* What you need to do *
How many lines below hold the string "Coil"? Report that number alone.

* Data excerpt *
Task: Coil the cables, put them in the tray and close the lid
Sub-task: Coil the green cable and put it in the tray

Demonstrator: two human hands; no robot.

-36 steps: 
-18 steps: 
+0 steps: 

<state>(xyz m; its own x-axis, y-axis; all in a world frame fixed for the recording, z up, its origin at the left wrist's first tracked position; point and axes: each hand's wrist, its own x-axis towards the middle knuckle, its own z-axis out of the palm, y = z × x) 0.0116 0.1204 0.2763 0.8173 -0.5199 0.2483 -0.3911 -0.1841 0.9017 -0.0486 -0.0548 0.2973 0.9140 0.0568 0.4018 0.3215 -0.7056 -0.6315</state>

* Exercise response *
2